Jusqu’à maintenant, les attentats n’ont pas eu de conséquences économiques...

Il y a une sorte de routine terrible qui s’installe quand pour la troisième fois depuis les premiers attentats de janvier, on se pose cette question des conséquences économiques. Cette question pourrait être indécente, pourtant elle ne l’est pas. Pourquoi ? Parce que les terroristes veulent semer l’effroi, et ils sèment l’effroi et la mort, mais ils veulent aussi rendre vulnérables, au-delà des victimes directes, les vies de chacun d’entre nous, les vies ordinaires, les vies de travail et de loisirs. Ils détestent le système dans lequel nous vivons et attendent que la spirale patriotisme-répression-protectionnisme stoppe la liberté de circuler et d’échanger. Ce n’est pas pour rien que les attentats frappent des lieux fréquentés et, hier, les lieux de circulation par excellence que sont un aéroport et le métro. Et encore moins un hasard que cela soit la capitale de l'Europe qui ait été visée. Tout cela, vont ils le réussir ? Pour l’instant, la réponse est non - en tous cas si on parle de l’économie et contrairement à ce que l’on pouvait craindre.
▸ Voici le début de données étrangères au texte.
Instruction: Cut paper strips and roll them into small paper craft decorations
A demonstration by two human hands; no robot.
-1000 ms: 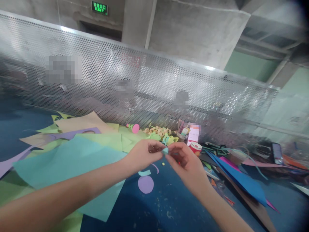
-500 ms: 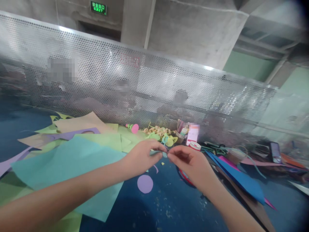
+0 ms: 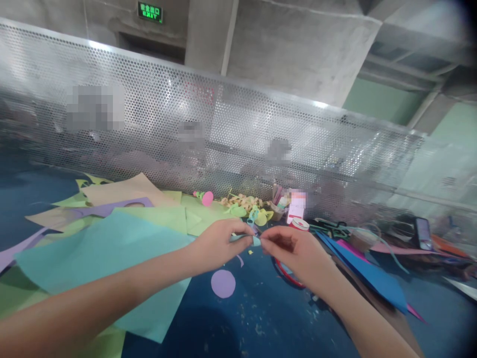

Concrètement ? Concrètement, après janvier 2015, il n’y a pas eu d’effet économique en France, en tous cas macro-économique. La croissance du premier trimestre a même atteint un niveau élevé ; après le 13 novembre, il y a un petit tassement par rapport aux prévisions, lié au recul de l’activité hôtelière et touristique. Mais cela a été globalement marginal même si cela a été sectoriellement difficile. A Paris, la fréquentation touristique a chuté de 18% en décembre et le taux d’occupation des chambres d’hôtels a même plongé de 29% à Noël. Les économistes s’attendaient à ce que le terrain soit récupéré d’ici juin, notamment avec l’Euro 2016.

Mais la donne va peut-être changer. Même s'il faut rappeler que les capitales ne concentrent qu'une part minoritaire de l'activité économique, l’effet répétition va forcément commencer à produire ses effets après les événements de Bruxelles, notamment dans les transports et les aéroports. Les dirigeants d'entreprise dans des secteurs stratégiques (eau potable, énergie, chimie, sites Seveso etc.) souhaitent que la sécurité soit renforcée et, pour certains, que des moyens de protection leur soient confiés, par exemple l'accès aux fiches S pour identifier les salariés à risque. L'économie n'est pas tout mais elle ne doit pas être le maillon faible.